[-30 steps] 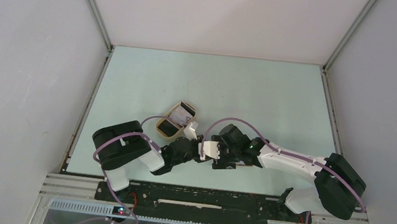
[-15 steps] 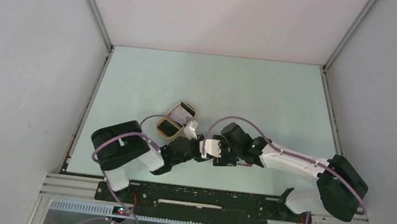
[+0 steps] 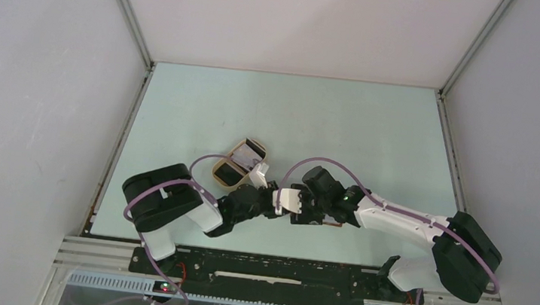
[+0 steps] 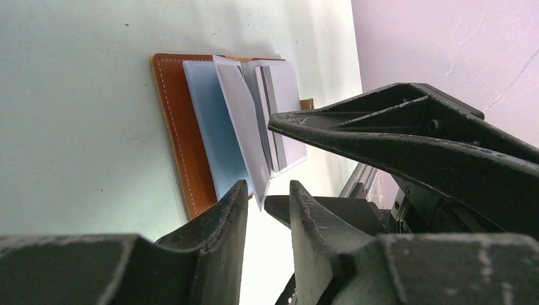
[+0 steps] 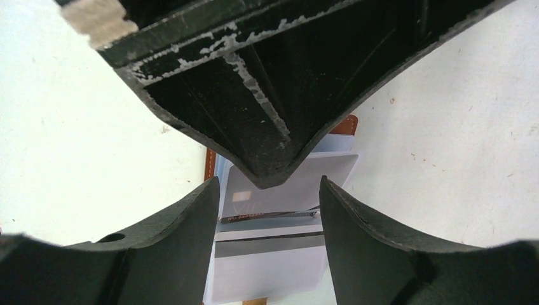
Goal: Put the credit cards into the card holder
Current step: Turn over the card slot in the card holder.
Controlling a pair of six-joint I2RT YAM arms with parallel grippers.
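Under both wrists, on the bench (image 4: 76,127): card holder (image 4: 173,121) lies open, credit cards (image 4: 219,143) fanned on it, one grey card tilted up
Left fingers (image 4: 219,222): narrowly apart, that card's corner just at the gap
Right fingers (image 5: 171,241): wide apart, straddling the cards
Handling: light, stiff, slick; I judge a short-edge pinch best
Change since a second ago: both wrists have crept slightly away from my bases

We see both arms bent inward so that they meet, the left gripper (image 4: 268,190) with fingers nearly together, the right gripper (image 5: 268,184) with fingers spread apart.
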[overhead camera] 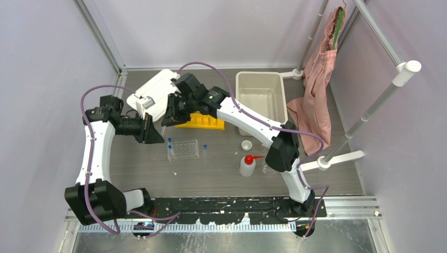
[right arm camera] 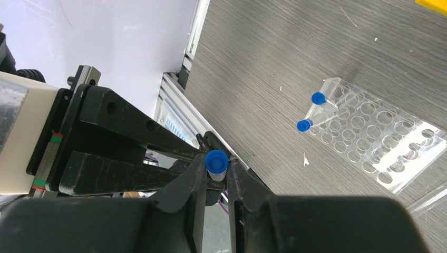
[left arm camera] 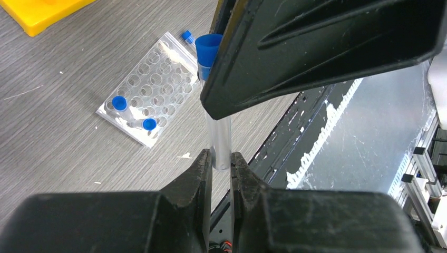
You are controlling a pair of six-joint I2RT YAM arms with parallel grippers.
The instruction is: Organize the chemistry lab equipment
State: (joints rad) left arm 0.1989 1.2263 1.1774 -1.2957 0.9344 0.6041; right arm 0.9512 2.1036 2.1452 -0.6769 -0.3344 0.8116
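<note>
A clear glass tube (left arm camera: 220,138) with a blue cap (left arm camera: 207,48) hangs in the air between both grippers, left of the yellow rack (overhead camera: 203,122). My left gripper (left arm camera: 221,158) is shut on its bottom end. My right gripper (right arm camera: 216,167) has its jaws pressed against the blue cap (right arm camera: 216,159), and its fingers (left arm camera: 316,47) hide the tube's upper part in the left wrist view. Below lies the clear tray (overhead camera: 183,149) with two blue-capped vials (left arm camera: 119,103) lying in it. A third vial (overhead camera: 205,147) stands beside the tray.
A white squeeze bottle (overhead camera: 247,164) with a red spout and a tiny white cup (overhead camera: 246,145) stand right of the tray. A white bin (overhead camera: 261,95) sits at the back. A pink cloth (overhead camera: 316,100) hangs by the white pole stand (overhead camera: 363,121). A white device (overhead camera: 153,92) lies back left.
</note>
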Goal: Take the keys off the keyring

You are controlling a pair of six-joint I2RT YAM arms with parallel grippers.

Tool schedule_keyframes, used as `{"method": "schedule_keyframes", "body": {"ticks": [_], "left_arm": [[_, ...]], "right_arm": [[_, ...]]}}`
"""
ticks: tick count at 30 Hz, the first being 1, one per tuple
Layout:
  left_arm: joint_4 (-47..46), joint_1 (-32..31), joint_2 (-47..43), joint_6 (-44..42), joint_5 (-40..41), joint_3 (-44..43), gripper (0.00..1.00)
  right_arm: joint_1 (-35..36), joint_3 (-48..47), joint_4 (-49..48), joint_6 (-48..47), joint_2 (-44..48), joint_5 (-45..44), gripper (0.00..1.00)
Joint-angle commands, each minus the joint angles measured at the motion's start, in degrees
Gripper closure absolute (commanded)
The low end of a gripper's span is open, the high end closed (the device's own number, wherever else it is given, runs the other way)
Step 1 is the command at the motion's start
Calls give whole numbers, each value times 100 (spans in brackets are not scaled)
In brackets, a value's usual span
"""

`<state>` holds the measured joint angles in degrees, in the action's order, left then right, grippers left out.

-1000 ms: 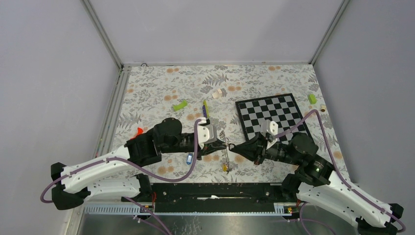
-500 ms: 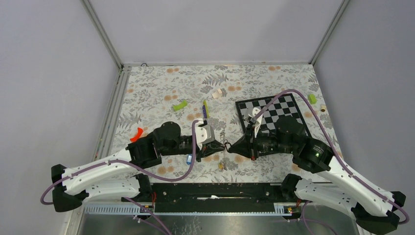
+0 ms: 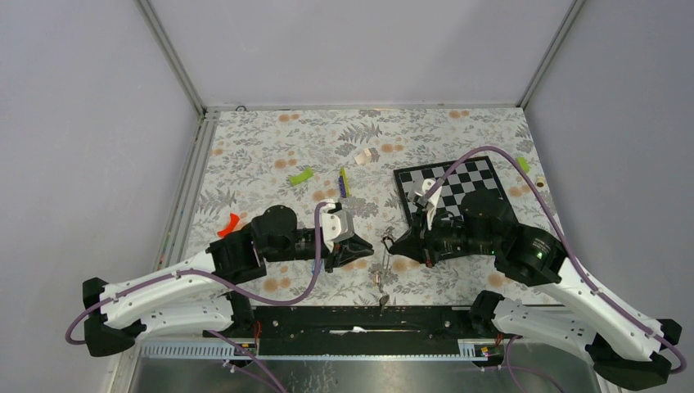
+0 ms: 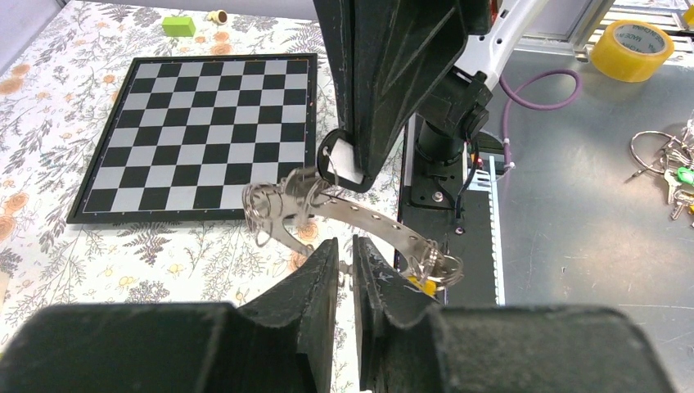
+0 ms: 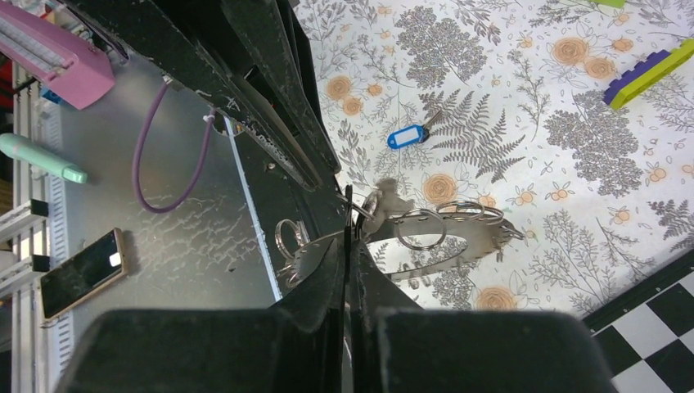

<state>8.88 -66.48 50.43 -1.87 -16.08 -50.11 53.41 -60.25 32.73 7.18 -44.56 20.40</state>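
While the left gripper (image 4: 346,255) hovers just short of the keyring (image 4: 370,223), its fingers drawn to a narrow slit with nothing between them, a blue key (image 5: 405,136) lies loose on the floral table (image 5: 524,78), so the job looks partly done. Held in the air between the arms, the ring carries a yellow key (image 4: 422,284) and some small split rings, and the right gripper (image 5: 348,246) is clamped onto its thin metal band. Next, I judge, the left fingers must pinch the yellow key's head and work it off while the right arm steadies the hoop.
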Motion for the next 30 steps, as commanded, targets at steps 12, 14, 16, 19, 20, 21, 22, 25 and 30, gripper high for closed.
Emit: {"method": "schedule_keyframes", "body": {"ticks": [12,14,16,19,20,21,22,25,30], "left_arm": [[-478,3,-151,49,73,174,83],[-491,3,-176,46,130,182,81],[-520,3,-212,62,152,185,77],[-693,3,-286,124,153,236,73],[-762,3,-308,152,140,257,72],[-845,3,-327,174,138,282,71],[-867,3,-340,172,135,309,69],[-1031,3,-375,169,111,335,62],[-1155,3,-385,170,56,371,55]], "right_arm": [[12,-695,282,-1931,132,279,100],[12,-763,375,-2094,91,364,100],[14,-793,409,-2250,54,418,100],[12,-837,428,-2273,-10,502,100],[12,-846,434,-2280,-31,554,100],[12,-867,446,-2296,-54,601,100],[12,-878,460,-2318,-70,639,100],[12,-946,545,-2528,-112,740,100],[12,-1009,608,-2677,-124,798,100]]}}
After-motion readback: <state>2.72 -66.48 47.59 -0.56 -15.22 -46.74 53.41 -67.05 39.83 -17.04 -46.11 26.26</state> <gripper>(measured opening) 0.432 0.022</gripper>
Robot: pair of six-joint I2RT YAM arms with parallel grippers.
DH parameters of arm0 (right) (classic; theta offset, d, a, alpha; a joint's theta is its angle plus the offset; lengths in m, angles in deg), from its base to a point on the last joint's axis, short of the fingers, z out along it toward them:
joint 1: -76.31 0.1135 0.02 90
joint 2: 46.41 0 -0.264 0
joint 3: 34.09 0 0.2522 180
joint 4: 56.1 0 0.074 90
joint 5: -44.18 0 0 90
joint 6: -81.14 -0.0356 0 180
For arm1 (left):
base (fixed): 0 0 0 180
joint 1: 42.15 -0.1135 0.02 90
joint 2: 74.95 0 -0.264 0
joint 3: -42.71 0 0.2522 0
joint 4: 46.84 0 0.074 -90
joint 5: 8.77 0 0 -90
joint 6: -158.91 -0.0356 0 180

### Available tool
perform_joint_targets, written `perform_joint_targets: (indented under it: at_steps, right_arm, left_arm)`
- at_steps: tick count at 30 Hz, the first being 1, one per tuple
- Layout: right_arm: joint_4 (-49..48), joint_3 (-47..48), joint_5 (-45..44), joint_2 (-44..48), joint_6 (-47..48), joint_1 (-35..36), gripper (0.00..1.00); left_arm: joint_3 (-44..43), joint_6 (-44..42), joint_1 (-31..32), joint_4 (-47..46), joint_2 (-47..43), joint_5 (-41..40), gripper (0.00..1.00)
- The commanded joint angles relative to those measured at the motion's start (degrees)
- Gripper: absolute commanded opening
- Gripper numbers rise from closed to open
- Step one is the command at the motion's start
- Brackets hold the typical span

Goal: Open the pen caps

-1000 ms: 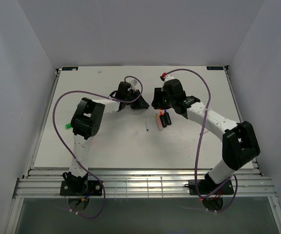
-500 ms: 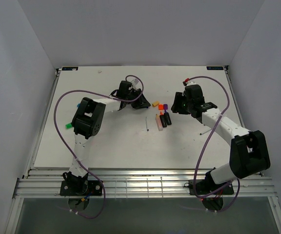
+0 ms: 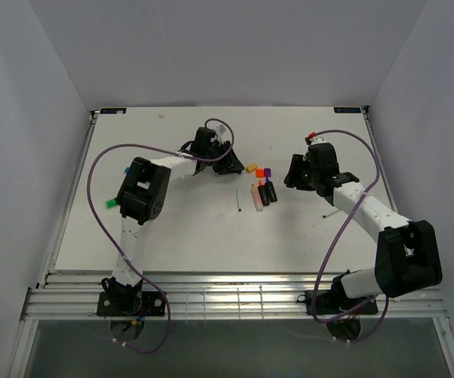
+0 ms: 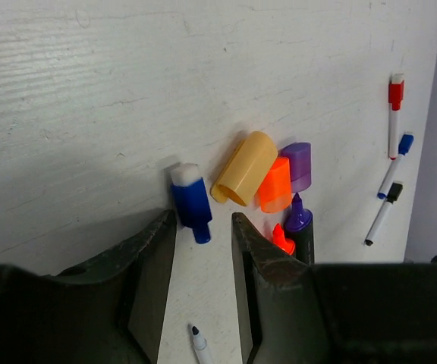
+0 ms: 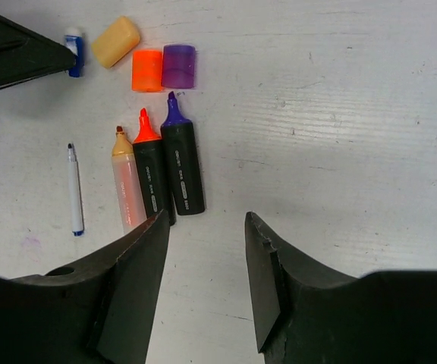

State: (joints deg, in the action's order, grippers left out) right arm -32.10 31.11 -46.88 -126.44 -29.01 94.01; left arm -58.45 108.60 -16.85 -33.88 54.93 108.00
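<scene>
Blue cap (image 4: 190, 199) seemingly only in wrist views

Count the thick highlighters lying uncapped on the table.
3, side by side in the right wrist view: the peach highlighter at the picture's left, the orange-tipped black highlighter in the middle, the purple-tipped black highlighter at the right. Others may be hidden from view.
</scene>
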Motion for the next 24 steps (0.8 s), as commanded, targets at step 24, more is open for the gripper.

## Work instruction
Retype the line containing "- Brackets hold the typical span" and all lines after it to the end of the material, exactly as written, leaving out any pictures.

## Answer to this problem
- Brackets hold the typical span

Goal: Open the pen caps

-1000 ms: 
-500 ms: 
+0 ms: 
+0 ms: 
+0 ms: 

State: (joints deg, in the action's order, grippers left out) right arm -32.10 31.11 -46.88 -126.44 -29.01 94.01; left arm -58.45 108.60 -16.85 -33.88 54.93 108.00
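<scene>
Blue cap (image 4: 190, 199) seemingly only in wrist views

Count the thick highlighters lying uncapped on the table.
3, side by side in the right wrist view: the peach highlighter at the picture's left, the orange-tipped black highlighter in the middle, the purple-tipped black highlighter at the right. Others may be hidden from view.
</scene>
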Motion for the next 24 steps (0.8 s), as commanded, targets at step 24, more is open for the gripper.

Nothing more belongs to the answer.